Lee Heung Kyu, Zamora Melodie, Linehan Melissa M, Iijima Norifumi, Gonzalez David, Haberman Ann, Iwasaki Akiko
Department of Immunobiology, Yale University School of Medicine, New Haven, CT 06520, USA.
J Exp Med. 2009 Feb 16;206(2):359-70. doi: 10.1084/jem.20080601. Epub 2009 Jan 19.
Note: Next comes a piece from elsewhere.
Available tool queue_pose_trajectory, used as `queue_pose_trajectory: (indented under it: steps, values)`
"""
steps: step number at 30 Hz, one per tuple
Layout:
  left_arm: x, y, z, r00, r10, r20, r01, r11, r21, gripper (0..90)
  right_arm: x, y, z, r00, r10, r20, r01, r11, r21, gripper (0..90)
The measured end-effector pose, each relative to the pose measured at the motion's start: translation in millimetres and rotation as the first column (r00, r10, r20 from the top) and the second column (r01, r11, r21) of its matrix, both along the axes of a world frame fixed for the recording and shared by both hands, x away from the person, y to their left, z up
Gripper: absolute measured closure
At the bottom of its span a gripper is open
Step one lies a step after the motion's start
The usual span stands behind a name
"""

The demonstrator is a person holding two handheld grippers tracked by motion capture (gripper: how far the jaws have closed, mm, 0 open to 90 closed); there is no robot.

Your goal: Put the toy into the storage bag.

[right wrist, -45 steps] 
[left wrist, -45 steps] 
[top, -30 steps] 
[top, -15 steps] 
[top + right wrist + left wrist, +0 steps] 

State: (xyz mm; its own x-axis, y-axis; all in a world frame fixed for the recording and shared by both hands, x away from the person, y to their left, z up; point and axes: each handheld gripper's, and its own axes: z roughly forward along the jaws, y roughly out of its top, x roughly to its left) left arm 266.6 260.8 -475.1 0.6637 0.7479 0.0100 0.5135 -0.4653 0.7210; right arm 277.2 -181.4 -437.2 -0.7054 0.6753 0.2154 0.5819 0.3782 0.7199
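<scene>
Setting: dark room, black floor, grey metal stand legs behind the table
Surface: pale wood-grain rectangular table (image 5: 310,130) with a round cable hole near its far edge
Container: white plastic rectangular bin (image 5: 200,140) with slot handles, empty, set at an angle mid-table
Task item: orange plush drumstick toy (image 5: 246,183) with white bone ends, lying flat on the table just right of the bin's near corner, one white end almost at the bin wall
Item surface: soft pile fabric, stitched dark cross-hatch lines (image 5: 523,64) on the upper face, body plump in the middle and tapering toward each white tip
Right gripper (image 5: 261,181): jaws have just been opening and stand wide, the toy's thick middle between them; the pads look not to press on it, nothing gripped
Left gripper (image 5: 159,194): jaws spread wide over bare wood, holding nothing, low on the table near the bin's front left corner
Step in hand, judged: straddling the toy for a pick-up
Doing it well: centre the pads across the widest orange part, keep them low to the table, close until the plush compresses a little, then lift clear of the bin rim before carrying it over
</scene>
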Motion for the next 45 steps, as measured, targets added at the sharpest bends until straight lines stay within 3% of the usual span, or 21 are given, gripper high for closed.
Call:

Although mucosal surfaces represent the main portal of entry for pathogens, the mechanism of antigen presentation by dendritic cells (DCs) that patrol various mucosal tissues remains unclear. Instead, much effort has focused on the understanding of initiation of immune responses generated against antigens delivered by injection. We examined the contributions of migratory versus lymph node-resident DC populations in antigen presentation to CD4 and CD8 T cells after needle injection, epicutaneous infection, or vaginal mucosal herpes simplex virus (HSV) 1 infection. We show that upon needle injection, HSV-1 became lymph-borne and was rapidly presented by lymph node-resident DCs to CD4 and CD8 T cells. In contrast, after vaginal HSV-1 infection, antigens were largely presented by tissue-derived migrant DCs with delayed kinetics. In addition, migrant DCs made more frequent contact with HSV-specific T cells after vaginal infection compared with epicutaneous infection. Thus, both migrant and resident DCs play an important role in priming CD8 and CD4 T cell responses, and their relative importance depends on the mode of infection in vivo.
尽管黏膜表面是病原体进入的主要门户,但巡逻于各种黏膜组织的树突状细胞(DC)进行抗原呈递的机制仍不清楚。相反,很多研究致力于理解针对注射递送抗原所产生的免疫反应的起始过程。我们研究了在针刺注射、皮肤感染或阴道黏膜单纯疱疹病毒1(HSV-1)感染后,迁移性DC群体与淋巴结驻留DC群体在向CD4和CD8 T细胞呈递抗原方面的作用。我们发现,针刺注射后,HSV-1通过淋巴传播,并迅速由淋巴结驻留DC呈递给CD4和CD8 T细胞。相比之下,阴道HSV-1感染后,抗原主要由组织来源的迁移性DC呈递,动力学延迟。此外,与皮肤感染相比,阴道感染后迁移性DC与HSV特异性T细胞的接触更频繁。因此,迁移性DC和驻留DC在启动CD8和CD4 T细胞反应中都发挥着重要作用,它们的相对重要性取决于体内的感染方式。